The narcissist has failed in separating, individuating early on in childhood. The narcissist has remained a figment of the mother, an extension of the mother, but the codependent is no different. It's exactly the same. Both of them are hoping that in the relationship they will somehow be able to become individuals with the other person's agency. Both of them use the other person as a tool or an instrument. So both of them essentially have the same agenda of acquiring agency, growing up, individuating, becoming adults, and this leads of course to parentification, the dual mothership concept. That's why I call it dual mothership.

They both fight to become, to acquire a mother and so the narcissist wants to acquire a mother and the codependent wants to acquire a mother. So that's the borderline. They both want mothers. It's the only way to separate and individuate is to have a mother.

Is there any other way?

It doesn't seem so because they both are engaged in a repetition compulsion with multiple partners coercing them into maternal roles.

The narcissist discounts the mother, devalues the mother and that way he gets rid or tries to get rid of an internalized bad object.

The narcissist comes to believe of himself that he's essentially bad unworthy.

So narcissism is a kind of competitive compensatory mechanism.

So then the narcissist can separate and individuate only in a bad way, only in an evil way because the narcissist perceives himself as bad and unworthy. He acts in ways which are bad and unworthy and so he discards and he devalues and he humiliates and he abuses and he suffocates because he's bad. He believes himself to be bad. He cannot separate and individuate in a good way because he's not good. He's evil. He's been told this since age 18 months. He's been told that he's unworthy, evil, corrupt and so on. And so that's the way he acts. He needs to validate these internal voices because they're the voices of mother and other very important significant others. These voices cannot be wrong. So he molds his behavior to validate these voices, to support them, to prove them right.

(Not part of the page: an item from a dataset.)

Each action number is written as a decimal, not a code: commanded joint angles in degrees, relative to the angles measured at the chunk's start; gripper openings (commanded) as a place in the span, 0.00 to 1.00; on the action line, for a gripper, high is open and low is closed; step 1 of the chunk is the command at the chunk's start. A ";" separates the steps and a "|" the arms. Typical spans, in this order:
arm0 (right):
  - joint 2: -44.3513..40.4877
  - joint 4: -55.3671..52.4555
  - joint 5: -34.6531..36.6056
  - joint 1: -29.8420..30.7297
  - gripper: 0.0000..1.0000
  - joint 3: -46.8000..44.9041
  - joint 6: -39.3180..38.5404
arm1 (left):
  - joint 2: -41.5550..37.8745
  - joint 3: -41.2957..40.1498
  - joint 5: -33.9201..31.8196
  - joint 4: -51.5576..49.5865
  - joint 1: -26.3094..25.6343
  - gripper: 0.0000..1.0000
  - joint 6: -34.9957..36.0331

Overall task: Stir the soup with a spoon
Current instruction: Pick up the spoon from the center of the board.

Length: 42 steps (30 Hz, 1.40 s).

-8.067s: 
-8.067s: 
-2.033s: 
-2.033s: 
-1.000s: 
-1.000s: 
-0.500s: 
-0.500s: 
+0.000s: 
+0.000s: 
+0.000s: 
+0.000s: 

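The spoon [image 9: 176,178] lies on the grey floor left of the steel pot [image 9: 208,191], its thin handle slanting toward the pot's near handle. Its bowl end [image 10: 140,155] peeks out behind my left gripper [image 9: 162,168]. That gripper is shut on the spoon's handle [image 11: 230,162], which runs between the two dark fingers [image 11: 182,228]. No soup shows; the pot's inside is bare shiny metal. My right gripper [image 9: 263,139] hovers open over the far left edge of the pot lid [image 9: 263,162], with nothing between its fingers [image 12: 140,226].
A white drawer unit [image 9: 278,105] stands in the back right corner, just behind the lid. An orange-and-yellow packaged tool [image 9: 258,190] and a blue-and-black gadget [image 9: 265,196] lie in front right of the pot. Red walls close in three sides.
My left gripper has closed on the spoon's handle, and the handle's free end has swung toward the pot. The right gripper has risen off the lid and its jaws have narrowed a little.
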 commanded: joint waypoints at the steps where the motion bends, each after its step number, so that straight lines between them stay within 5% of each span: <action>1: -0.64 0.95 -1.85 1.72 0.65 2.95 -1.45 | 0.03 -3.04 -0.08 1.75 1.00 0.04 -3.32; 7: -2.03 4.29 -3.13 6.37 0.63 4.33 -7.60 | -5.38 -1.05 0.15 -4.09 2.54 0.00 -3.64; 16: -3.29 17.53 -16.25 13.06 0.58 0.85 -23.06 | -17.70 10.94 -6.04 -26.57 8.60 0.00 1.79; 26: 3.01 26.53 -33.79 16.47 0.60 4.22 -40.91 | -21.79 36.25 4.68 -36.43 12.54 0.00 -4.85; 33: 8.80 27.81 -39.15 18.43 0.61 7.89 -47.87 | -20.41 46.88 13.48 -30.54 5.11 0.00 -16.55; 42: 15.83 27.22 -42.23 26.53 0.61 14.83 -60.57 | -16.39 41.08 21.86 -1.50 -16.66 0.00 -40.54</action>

Codependents do the same actually. They try to separate, individuate from the narcissist by simply subsuming him by kind of taking over him in a way.

There are two ways to separate, individuate. One is to push a partner away and then you're left alone by definition and if you're alone you must have separated. So loneliness and aloneness, it's a form of separation, forms of separation. So the narcissist pushes his partner, devalues her and discovers his separateness the minute she's out the door. So that's one way.

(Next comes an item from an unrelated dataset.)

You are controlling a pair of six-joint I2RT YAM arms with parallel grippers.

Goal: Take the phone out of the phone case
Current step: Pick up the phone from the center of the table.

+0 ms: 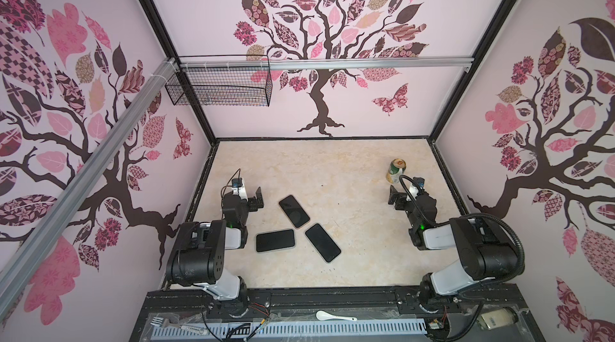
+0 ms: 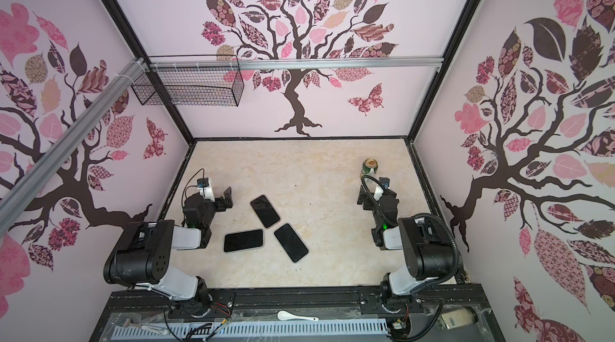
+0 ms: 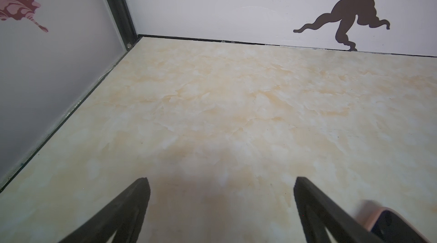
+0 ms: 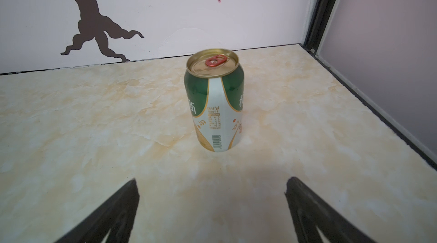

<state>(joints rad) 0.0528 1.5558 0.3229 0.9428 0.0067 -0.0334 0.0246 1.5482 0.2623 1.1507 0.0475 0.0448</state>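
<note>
Three dark phones lie flat mid-table in both top views: a far one (image 1: 294, 211) (image 2: 265, 211), a near-left one (image 1: 275, 240) and a near-right one (image 1: 322, 242). Thin pale rims edge them, so the phone case cannot be told apart from the phone. The left wrist view shows a pinkish-rimmed phone corner (image 3: 387, 225) beside my fingers. My left gripper (image 1: 257, 201) (image 3: 221, 179) stands open and empty, left of the far phone. My right gripper (image 1: 394, 197) (image 4: 212, 179) is open and empty, far right of the phones.
A green and white drink can (image 1: 396, 170) (image 4: 214, 102) stands upright just beyond the right gripper. A wire basket (image 1: 219, 85) hangs on the back-left rail. A white spoon (image 1: 334, 316) and a fork (image 1: 159, 313) lie on the front ledge.
</note>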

The other way is to kill the partner, right? If you kill the partner, you're again alone, killed metaphorically. You're again alone. One way to kill the partner is to subsume him, to make him disappear into yourself, to become one with him and then you're again alone. You dissolve your partner, the partner in your acid if you wish. And so the partner disappears and reappears inside you, re-emerges inside you and this is the codependent and borderline solution.

The narcissist has a similar vestige of this solution. He creates an internal object which represents the external partner and then he ignores the external partner and interacts only with the internal object, a process that I call snapshotting. It's the codependent part of the narcissist that's doing this, subsuming the partner and converting the partner into some kind of symbol or obstruction.

So if we put these two mechanisms together, the narcissist pushes away his partner in order to separate. The codependent swallows her partner, digests the partner in order to separate. If we put two of them together, we could say that the narcissist goes from being codependent to being a narcissist and the codependent goes from being a narcissist to being codependent.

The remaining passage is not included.